Each line of the entries, from the first to the line containing "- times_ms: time", is to be transcribed exactly as it stands; include no other lines.

==== Entries provided ====

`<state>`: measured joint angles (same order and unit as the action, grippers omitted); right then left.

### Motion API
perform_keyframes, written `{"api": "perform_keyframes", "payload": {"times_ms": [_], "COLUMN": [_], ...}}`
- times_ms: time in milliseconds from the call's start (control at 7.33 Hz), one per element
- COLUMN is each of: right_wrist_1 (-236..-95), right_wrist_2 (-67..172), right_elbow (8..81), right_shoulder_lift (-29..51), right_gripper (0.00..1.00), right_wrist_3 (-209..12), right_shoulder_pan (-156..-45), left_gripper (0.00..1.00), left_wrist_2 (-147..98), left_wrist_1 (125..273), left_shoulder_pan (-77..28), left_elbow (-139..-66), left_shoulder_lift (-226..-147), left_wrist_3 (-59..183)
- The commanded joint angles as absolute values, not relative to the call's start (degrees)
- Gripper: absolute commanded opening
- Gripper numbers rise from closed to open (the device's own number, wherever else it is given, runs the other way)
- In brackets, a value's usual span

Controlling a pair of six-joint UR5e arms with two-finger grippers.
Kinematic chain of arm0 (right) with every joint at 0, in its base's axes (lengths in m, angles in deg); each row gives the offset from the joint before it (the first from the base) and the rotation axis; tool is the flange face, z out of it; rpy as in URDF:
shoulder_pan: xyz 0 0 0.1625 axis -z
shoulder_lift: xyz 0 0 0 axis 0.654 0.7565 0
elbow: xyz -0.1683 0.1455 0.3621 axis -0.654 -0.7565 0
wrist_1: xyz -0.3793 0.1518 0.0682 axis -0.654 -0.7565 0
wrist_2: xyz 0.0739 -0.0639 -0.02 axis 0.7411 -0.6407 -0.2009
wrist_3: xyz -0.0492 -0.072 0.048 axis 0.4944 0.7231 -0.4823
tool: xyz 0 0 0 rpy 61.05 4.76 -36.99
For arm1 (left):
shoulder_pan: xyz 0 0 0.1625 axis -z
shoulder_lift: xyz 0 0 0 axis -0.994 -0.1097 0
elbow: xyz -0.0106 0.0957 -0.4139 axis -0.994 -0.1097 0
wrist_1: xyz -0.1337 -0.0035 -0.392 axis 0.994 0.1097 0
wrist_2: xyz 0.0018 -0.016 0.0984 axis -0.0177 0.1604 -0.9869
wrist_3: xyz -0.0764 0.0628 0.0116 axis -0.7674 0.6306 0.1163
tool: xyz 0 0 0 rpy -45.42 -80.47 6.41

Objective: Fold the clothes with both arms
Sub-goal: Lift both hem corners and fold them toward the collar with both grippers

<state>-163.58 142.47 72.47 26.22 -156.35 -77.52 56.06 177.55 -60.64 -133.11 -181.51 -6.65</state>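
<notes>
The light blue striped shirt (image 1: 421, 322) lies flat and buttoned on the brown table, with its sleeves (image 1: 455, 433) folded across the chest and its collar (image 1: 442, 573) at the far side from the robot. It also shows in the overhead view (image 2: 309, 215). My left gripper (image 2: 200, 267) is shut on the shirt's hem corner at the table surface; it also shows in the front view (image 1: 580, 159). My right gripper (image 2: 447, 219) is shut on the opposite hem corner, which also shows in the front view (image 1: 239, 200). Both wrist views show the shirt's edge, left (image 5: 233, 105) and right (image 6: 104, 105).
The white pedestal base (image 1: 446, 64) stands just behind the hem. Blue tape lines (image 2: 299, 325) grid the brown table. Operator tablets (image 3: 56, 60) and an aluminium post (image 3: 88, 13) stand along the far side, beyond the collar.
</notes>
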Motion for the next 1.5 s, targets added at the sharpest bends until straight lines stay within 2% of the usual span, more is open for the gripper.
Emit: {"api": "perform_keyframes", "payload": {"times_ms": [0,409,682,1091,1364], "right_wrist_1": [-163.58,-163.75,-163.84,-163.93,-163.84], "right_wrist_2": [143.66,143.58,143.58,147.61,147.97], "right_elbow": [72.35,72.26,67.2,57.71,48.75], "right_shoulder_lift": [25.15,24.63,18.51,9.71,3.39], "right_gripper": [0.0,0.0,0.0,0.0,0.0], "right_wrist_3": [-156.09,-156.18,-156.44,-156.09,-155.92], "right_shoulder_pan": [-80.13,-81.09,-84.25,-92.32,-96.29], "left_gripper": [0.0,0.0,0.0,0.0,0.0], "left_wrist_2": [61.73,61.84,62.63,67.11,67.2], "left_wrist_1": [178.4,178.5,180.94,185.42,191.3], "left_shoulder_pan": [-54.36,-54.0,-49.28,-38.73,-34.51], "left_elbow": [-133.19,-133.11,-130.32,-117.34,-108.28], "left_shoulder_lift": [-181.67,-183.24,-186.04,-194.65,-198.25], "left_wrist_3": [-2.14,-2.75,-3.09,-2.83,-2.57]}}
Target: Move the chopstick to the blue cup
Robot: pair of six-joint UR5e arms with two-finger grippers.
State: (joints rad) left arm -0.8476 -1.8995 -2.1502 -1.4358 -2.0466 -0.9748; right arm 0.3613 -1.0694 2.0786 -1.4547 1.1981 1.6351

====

# Output for this exercise
`<state>`: measured joint angles (same order and unit as the action, grippers omitted); right then left.

### Motion API
perform_keyframes, written `{"api": "perform_keyframes", "payload": {"times_ms": [_], "COLUMN": [_], ...}}`
- times_ms: time in milliseconds from the call's start (control at 7.33 Hz), one per element

The exercise contains no remaining tasks.